_Assignment_
Any picture in the data below gets skipped; print all the rest exactly.

_Provided data_
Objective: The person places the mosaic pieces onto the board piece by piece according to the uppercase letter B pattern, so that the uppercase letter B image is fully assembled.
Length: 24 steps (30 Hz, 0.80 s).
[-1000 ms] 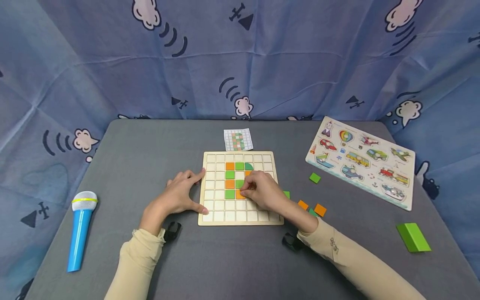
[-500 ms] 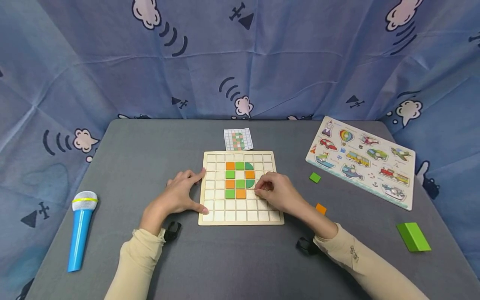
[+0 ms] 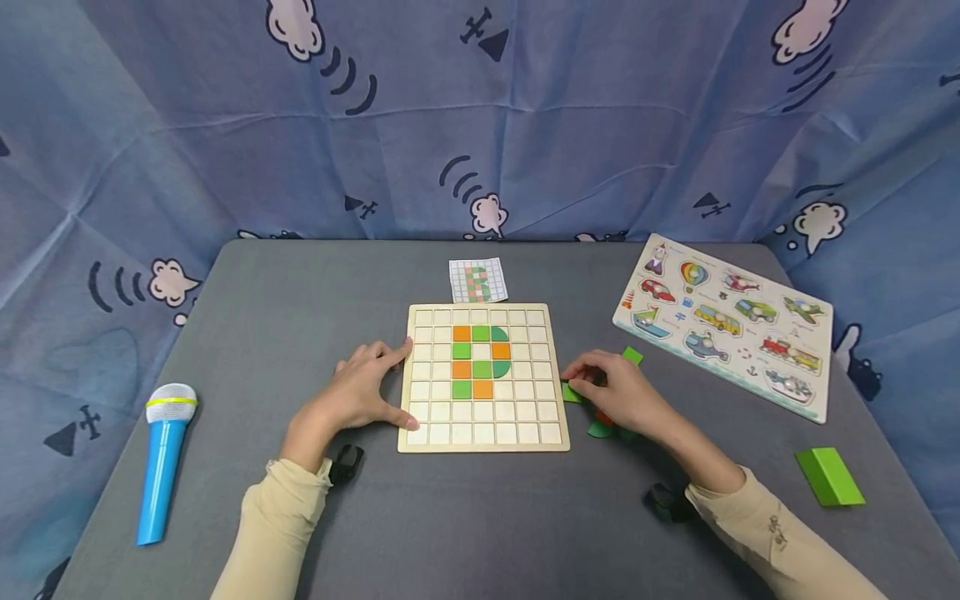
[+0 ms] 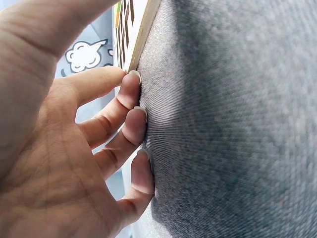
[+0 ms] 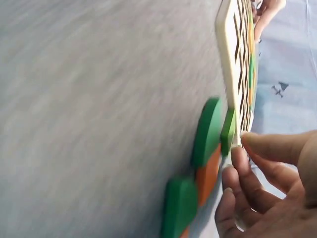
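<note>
A square wooden grid board [image 3: 525, 412] lies on the table, with orange, light green and rounded dark green tiles [image 3: 482, 389] set in its middle cells. At its left edge rests my left hand [image 3: 360, 387], fingers spread, thumb and index finger touching the rim. In the left wrist view the other fingertips [image 4: 136, 124] rest on the cloth. My right hand [image 3: 618, 392] is just right of the board, its thumb and index finger close to a green square tile [image 3: 572, 393]; whether they touch it is unclear. Rounded green tiles [image 5: 205, 131] and orange ones [image 5: 208, 176] lie under that hand.
Behind the board lies a small pattern card [image 3: 478, 281]. A picture puzzle board [image 3: 678, 389] is at the back right, with a green block [image 3: 828, 477] in front of it. One green tile [image 3: 633, 356] lies nearer the puzzle. A blue toy microphone [image 3: 161, 467] is at far left.
My right hand has moved rightward off the board to the loose tiles. A rounded green tile and an orange one, earlier covered by the hand, now show in the grid. The left hand stays.
</note>
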Tool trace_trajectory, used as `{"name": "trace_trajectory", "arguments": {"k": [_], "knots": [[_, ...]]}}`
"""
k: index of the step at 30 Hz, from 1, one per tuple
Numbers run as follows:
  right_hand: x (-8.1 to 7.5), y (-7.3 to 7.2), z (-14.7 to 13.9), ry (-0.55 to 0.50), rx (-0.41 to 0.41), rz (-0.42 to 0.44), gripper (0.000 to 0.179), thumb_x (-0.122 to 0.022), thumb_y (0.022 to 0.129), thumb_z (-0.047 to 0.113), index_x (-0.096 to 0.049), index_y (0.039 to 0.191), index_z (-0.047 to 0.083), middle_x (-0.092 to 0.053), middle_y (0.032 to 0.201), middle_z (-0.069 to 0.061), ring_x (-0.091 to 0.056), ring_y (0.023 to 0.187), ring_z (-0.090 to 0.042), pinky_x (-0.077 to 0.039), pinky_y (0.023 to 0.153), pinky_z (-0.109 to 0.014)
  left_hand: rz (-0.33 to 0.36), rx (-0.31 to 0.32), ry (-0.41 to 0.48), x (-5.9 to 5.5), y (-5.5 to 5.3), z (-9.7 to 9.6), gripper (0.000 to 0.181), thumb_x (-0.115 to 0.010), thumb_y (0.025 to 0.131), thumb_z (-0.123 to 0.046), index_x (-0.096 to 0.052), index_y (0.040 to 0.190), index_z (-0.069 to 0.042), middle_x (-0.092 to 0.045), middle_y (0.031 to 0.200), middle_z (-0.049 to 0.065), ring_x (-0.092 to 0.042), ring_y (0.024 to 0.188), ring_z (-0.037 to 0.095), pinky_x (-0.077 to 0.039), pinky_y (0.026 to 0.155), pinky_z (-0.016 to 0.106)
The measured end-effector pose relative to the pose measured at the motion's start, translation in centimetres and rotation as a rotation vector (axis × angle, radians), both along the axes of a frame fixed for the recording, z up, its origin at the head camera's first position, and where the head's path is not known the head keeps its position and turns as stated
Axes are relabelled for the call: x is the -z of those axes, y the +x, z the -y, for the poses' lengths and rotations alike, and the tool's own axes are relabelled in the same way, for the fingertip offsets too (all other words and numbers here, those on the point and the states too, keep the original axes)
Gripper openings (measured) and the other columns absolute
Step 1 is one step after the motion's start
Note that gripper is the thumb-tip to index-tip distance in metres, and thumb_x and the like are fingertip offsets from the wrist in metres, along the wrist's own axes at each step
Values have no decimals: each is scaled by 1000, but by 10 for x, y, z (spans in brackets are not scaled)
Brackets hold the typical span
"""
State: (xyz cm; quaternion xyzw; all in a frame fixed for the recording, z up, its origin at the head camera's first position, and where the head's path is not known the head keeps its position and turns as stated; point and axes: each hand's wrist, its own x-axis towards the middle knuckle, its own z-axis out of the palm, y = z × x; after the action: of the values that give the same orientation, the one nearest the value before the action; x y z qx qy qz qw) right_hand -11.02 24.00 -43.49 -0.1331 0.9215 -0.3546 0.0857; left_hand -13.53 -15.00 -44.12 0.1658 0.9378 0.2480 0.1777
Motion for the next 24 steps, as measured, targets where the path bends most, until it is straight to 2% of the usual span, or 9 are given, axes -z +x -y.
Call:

_Solution to this task_
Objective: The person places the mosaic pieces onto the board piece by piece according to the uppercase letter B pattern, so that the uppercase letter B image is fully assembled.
Length: 24 steps (30 Hz, 0.80 s).
[-1000 ms] 
[-500 ms] 
[+0 ms] 
[+0 ms] 
[+0 ms] 
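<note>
A square wooden grid board [image 3: 525, 412] lies on the table, with orange, light green and rounded dark green tiles [image 3: 482, 389] set in its middle cells. At its left edge rests my left hand [image 3: 360, 387], fingers spread, thumb and index finger touching the rim. In the left wrist view the other fingertips [image 4: 136, 124] rest on the cloth. My right hand [image 3: 618, 392] is just right of the board, its thumb and index finger close to a green square tile [image 3: 572, 393]; whether they touch it is unclear. Rounded green tiles [image 5: 205, 131] and orange ones [image 5: 208, 176] lie under that hand.
Behind the board lies a small pattern card [image 3: 478, 281]. A picture puzzle board [image 3: 678, 389] is at the back right, with a green block [image 3: 828, 477] in front of it. One green tile [image 3: 633, 356] lies nearer the puzzle. A blue toy microphone [image 3: 161, 467] is at far left.
My right hand has moved rightward off the board to the loose tiles. A rounded green tile and an orange one, earlier covered by the hand, now show in the grid. The left hand stays.
</note>
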Tool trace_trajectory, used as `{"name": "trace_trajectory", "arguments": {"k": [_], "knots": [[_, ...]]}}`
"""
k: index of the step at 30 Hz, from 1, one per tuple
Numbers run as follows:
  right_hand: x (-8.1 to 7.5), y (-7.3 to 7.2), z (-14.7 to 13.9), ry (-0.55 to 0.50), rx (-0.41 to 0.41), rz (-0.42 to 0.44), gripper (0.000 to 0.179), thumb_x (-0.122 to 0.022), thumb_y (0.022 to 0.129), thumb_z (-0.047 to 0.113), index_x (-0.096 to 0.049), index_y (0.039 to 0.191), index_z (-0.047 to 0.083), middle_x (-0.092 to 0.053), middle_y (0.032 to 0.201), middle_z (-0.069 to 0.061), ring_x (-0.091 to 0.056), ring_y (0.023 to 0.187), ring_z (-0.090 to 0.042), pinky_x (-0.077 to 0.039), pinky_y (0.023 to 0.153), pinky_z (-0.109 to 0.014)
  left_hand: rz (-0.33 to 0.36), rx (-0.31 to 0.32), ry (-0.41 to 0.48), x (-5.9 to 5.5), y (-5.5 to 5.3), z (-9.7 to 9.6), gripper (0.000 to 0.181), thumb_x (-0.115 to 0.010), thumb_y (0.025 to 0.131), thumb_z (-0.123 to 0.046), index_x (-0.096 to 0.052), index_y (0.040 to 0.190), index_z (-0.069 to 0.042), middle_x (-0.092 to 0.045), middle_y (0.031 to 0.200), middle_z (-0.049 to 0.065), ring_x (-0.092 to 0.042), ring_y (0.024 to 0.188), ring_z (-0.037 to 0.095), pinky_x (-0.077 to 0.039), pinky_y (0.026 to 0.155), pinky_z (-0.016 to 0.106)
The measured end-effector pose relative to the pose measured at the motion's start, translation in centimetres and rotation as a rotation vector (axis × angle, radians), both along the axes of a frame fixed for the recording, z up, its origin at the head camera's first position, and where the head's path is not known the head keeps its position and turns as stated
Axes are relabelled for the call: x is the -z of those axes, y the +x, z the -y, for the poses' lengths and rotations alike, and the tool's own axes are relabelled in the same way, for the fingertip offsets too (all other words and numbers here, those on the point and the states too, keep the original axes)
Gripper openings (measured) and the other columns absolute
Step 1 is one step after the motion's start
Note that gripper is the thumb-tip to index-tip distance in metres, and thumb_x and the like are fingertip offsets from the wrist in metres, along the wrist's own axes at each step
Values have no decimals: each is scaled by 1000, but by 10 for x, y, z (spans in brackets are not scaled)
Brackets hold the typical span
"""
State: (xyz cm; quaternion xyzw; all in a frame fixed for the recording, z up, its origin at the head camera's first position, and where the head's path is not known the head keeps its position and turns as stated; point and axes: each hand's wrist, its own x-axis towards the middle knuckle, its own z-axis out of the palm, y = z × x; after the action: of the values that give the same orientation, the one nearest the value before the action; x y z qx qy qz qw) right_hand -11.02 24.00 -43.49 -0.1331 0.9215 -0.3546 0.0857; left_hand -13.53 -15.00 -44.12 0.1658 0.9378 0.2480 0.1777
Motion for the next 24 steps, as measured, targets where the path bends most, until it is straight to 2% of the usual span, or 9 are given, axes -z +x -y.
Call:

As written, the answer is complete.